• _Problem requirements_:
The answer is to be all of the data below, reproduced exactly.

Stored items
──────────

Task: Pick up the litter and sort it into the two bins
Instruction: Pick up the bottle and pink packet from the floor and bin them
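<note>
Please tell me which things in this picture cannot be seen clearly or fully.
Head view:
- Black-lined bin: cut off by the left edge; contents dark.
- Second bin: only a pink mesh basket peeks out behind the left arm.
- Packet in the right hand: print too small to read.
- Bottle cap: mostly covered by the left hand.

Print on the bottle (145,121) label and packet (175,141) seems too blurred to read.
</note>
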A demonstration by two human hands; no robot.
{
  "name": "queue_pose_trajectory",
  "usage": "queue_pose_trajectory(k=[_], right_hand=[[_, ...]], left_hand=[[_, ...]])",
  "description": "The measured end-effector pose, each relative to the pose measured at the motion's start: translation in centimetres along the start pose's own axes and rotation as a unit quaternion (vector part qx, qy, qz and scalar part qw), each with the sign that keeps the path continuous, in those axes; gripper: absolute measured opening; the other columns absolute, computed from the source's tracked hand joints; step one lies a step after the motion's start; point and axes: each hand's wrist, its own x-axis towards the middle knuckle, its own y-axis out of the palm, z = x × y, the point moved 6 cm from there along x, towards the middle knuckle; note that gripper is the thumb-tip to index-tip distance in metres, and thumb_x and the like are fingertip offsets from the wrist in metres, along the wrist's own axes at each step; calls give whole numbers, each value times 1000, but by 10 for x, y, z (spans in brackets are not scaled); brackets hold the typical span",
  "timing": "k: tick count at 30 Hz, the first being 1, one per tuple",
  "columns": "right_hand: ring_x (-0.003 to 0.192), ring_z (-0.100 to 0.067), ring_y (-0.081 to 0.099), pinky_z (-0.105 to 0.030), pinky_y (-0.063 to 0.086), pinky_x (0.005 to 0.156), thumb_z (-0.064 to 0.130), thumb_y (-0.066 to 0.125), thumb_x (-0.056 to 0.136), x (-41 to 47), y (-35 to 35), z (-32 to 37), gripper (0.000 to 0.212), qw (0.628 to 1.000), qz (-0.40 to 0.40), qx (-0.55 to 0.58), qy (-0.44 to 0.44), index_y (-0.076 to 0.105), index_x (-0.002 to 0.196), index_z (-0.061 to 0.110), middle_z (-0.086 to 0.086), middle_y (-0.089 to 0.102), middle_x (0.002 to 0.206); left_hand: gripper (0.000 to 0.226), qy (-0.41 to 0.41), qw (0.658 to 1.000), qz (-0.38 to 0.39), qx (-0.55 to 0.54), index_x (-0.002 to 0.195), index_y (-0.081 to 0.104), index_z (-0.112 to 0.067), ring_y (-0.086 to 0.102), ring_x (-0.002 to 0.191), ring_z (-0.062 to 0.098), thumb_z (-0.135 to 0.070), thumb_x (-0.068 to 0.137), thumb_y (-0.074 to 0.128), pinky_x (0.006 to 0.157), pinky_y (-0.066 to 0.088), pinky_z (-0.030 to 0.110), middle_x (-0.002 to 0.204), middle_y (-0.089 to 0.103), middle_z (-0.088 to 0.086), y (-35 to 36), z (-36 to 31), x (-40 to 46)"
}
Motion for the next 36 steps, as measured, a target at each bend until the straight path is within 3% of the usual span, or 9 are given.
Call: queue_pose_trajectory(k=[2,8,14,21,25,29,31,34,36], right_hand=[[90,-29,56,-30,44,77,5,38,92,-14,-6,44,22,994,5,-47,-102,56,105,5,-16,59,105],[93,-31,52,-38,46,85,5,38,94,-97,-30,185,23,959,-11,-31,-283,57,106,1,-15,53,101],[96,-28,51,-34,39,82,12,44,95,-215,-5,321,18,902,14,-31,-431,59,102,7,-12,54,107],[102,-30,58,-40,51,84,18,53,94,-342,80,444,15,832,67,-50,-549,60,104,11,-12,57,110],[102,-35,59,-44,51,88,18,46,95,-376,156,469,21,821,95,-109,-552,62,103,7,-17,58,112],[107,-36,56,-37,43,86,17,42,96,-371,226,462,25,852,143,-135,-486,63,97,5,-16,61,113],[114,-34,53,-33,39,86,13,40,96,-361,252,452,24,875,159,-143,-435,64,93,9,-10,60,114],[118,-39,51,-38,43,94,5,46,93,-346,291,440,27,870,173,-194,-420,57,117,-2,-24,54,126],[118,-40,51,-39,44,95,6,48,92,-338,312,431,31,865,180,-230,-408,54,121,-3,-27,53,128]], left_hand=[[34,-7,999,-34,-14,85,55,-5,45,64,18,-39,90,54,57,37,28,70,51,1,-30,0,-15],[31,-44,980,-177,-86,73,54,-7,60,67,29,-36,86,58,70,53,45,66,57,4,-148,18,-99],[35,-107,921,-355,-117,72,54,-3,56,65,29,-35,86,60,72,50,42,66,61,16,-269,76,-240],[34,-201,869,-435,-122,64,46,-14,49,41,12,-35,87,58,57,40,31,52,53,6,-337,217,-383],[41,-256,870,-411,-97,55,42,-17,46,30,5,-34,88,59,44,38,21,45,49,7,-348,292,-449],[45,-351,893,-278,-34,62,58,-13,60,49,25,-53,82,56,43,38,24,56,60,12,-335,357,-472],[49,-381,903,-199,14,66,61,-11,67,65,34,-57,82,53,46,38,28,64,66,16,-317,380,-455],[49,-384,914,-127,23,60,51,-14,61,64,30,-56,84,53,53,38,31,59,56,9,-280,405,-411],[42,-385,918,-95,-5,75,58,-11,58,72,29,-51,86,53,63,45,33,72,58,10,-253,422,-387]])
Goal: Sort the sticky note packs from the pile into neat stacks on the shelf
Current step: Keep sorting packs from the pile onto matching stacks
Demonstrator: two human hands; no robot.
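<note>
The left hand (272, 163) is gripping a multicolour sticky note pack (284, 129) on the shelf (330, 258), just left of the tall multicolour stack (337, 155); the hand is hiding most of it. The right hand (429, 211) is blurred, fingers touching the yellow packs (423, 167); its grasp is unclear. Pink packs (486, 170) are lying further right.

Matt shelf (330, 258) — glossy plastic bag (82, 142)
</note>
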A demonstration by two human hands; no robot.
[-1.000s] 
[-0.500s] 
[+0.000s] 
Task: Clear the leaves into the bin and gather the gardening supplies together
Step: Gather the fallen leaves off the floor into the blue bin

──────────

• _Answer to this exercise_:
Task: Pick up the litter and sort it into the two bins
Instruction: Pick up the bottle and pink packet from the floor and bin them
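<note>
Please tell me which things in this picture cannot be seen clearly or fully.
Head view:
- Black-lined bin: cut off by the left edge; contents dark.
- Second bin: only a pink mesh basket peeks out behind the left arm.
- Packet in the right hand: print too small to read.
- Bottle cap: mostly covered by the left hand.

Print on the bottle (145,121) label and packet (175,141) seems too blurred to read.
</note>
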A demonstration by two human hands; no robot.
{
  "name": "queue_pose_trajectory",
  "usage": "queue_pose_trajectory(k=[_], right_hand=[[_, ...]], left_hand=[[_, ...]])",
  "description": "The measured end-effector pose, each relative to the pose measured at the motion's start: translation in centimetres along the start pose's own axes and rotation as a unit quaternion (vector part qx, qy, qz and scalar part qw), each with the sign that keeps the path continuous, in those axes; gripper: absolute measured opening; the other columns absolute, computed from the source's tracked hand joints; step one lies a step after the motion's start; point and axes: each hand's wrist, its own x-axis towards the middle knuckle, its own y-axis out of the palm, z = x × y, the point moved 6 cm from there along x, towards the middle knuckle; note that gripper is the thumb-tip to index-tip distance in metres, and thumb_x and the like are fingertip offsets from the wrist in metres, along the wrist's own axes at each step; calls give whole numbers, each value times 1000, but by 10 for x, y, z (spans in brackets are not scaled); brackets hold the typical span",
  "timing": "k: tick count at 30 Hz, the first being 1, one per tuple",
  "columns": "right_hand: ring_x (-0.003 to 0.192), ring_z (-0.100 to 0.067), ring_y (-0.081 to 0.099), pinky_z (-0.105 to 0.030), pinky_y (-0.063 to 0.086), pinky_x (0.005 to 0.156), thumb_z (-0.064 to 0.130), thumb_y (-0.066 to 0.125), thumb_x (-0.056 to 0.136), x (-41 to 47), y (-35 to 35), z (-32 to 37), gripper (0.000 to 0.212), qw (0.628 to 1.000), qz (-0.40 to 0.40), qx (-0.55 to 0.58), qy (-0.44 to 0.44), index_y (-0.076 to 0.105), index_x (-0.002 to 0.196), index_z (-0.061 to 0.110), middle_z (-0.086 to 0.086), middle_y (-0.089 to 0.102), middle_x (0.002 to 0.206); left_hand: gripper (0.000 to 0.226), qy (-0.41 to 0.41), qw (0.658 to 1.000), qz (-0.38 to 0.39), qx (-0.55 to 0.54), index_x (-0.002 to 0.195), index_y (-0.081 to 0.104), index_z (-0.112 to 0.067), ring_y (-0.086 to 0.102), ring_x (-0.002 to 0.191), ring_z (-0.062 to 0.098), thumb_z (-0.135 to 0.070), thumb_x (-0.068 to 0.137), thumb_y (-0.074 to 0.128), pinky_x (0.006 to 0.157), pinky_y (-0.066 to 0.088), pinky_z (-0.030 to 0.110), middle_x (-0.002 to 0.204), middle_y (-0.089 to 0.103), middle_z (-0.088 to 0.086), y (-35 to 36), z (-36 to 31), x (-40 to 46)"
}
Motion for the next 36 steps, as measured, a target at each bend until the straight path is within 3% of the usual span, or 9 are given.
Call: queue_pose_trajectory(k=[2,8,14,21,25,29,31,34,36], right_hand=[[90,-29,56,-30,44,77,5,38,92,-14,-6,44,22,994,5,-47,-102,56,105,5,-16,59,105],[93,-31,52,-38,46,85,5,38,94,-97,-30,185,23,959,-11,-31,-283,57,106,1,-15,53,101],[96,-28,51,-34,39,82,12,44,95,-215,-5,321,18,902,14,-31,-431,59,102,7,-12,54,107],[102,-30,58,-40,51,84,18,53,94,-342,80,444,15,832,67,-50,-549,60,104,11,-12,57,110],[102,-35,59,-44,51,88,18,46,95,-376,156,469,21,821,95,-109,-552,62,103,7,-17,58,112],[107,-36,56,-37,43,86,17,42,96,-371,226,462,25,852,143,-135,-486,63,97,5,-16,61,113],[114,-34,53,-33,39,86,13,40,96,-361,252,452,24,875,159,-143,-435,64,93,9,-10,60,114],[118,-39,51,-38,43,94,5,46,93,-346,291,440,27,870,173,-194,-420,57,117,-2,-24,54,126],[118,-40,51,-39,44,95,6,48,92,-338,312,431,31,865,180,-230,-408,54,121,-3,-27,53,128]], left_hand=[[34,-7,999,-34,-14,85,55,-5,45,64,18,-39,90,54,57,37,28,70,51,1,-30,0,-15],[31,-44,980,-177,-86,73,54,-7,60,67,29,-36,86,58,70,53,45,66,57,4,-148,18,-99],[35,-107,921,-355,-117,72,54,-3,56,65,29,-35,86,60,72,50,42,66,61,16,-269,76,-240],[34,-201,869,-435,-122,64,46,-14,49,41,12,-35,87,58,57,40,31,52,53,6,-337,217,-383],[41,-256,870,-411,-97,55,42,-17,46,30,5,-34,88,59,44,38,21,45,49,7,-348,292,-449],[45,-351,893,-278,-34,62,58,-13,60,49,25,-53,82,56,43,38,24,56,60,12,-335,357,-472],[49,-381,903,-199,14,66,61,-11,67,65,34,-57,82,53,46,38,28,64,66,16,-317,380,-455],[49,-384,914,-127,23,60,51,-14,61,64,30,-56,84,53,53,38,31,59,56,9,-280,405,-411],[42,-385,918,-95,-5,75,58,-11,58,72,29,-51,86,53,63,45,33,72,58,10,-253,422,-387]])
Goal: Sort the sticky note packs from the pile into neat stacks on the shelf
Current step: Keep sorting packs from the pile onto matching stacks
Demonstrator: two human hands; no robot.
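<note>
The left hand (272, 163) is gripping a multicolour sticky note pack (284, 129) on the shelf (330, 258), just left of the tall multicolour stack (337, 155); the hand is hiding most of it. The right hand (429, 211) is blurred, fingers touching the yellow packs (423, 167); its grasp is unclear. Pink packs (486, 170) are lying further right.

Matt shelf (330, 258) — glossy plastic bag (82, 142)
</note>
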A demonstration by two human hands; no robot.
[-1.000s] 
[-0.500s] 
[+0.000s] 
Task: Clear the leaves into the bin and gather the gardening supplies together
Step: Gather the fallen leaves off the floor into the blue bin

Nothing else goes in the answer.